### WHAT THE TASK ASKS
The entire listing below is to be reproduced exactly.

────────

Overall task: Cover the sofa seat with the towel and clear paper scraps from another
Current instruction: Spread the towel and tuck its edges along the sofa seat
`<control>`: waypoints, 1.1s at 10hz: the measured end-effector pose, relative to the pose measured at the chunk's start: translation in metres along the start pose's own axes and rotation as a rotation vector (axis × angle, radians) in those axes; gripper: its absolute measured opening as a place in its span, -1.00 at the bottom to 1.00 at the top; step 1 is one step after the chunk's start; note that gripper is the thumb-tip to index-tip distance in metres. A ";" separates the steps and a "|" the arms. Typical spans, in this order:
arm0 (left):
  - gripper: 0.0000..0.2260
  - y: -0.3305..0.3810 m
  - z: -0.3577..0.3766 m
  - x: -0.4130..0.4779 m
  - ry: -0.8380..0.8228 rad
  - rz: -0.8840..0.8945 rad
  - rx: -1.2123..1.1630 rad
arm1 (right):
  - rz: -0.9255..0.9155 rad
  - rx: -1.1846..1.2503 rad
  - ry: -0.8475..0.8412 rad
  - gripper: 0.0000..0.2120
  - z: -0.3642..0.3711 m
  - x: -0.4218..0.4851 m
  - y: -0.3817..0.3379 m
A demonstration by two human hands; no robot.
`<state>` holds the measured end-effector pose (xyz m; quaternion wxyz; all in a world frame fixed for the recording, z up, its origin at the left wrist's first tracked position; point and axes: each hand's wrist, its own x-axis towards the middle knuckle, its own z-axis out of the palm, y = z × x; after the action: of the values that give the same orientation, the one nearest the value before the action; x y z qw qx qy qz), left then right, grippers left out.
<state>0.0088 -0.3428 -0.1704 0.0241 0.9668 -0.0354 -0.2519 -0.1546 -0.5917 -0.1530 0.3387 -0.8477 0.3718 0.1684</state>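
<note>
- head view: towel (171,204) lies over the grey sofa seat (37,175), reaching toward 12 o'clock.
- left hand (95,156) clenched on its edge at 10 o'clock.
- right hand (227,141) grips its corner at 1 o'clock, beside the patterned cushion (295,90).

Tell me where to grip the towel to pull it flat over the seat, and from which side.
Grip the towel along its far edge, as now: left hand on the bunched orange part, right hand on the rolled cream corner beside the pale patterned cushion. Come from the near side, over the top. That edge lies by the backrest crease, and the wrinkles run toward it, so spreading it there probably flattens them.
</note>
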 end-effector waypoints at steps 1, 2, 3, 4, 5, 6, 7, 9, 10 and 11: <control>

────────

### TASK RESPONSE
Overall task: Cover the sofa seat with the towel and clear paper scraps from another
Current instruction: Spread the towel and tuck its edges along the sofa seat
`<control>`: waypoints, 1.1s at 10hz: the measured end-effector pose, relative to the pose measured at the chunk's start: translation in metres along the start pose's own axes and rotation as a rotation vector (axis × angle, radians) in those axes; gripper: its absolute measured opening as a place in its span, -1.00 at the bottom to 1.00 at the top; step 1 is one step after the chunk's start; note that gripper is the thumb-tip to index-tip distance in metres. A ";" separates the steps and a "|" the arms. Typical spans, in this order:
arm0 (left):
  - gripper: 0.0000..0.2260
  - y: -0.3305..0.3810 m
  - z: -0.3577..0.3766 m
  - x: -0.4130..0.4779 m
  - ry: -0.8380..0.8228 rad
  - rz: -0.8840..0.8945 rad
  - rx: -1.2123..1.1630 rad
arm1 (right):
  - rz: -0.9255..0.9155 rad
  - rx: -1.1846..1.2503 rad
  - ry: -0.8475..0.8412 rad
  - gripper: 0.0000..0.2120
  - z: -0.3642..0.3711 m
  - x: -0.4218..0.4851 m
  - y: -0.3817..0.3379 m
A demonstration by two human hands; no robot.
`<state>` holds the measured end-effector pose (xyz m; quaternion wxyz; all in a world frame fixed for the recording, z up, its origin at the left wrist's first tracked position; point and axes: each hand's wrist, its own x-axis towards the middle knuckle, its own z-axis out of the palm, y = z × x; after the action: of the values that give the same orientation, the one nearest the value before the action; x y z qw qx qy qz), left then right, grippers left out.
<state>0.0088 -0.3428 -0.1704 0.0241 0.9668 -0.0354 -0.2519 -0.1546 -0.5917 -0.1530 0.3387 -0.8477 0.3718 0.1684</state>
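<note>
- head view: towel (171,204) lies over the grey sofa seat (37,175), reaching toward 12 o'clock.
- left hand (95,156) clenched on its edge at 10 o'clock.
- right hand (227,141) grips its corner at 1 o'clock, beside the patterned cushion (295,90).

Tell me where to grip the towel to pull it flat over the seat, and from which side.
Grip the towel along its far edge, as now: left hand on the bunched orange part, right hand on the rolled cream corner beside the pale patterned cushion. Come from the near side, over the top. That edge lies by the backrest crease, and the wrinkles run toward it, so spreading it there probably flattens them.
</note>
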 end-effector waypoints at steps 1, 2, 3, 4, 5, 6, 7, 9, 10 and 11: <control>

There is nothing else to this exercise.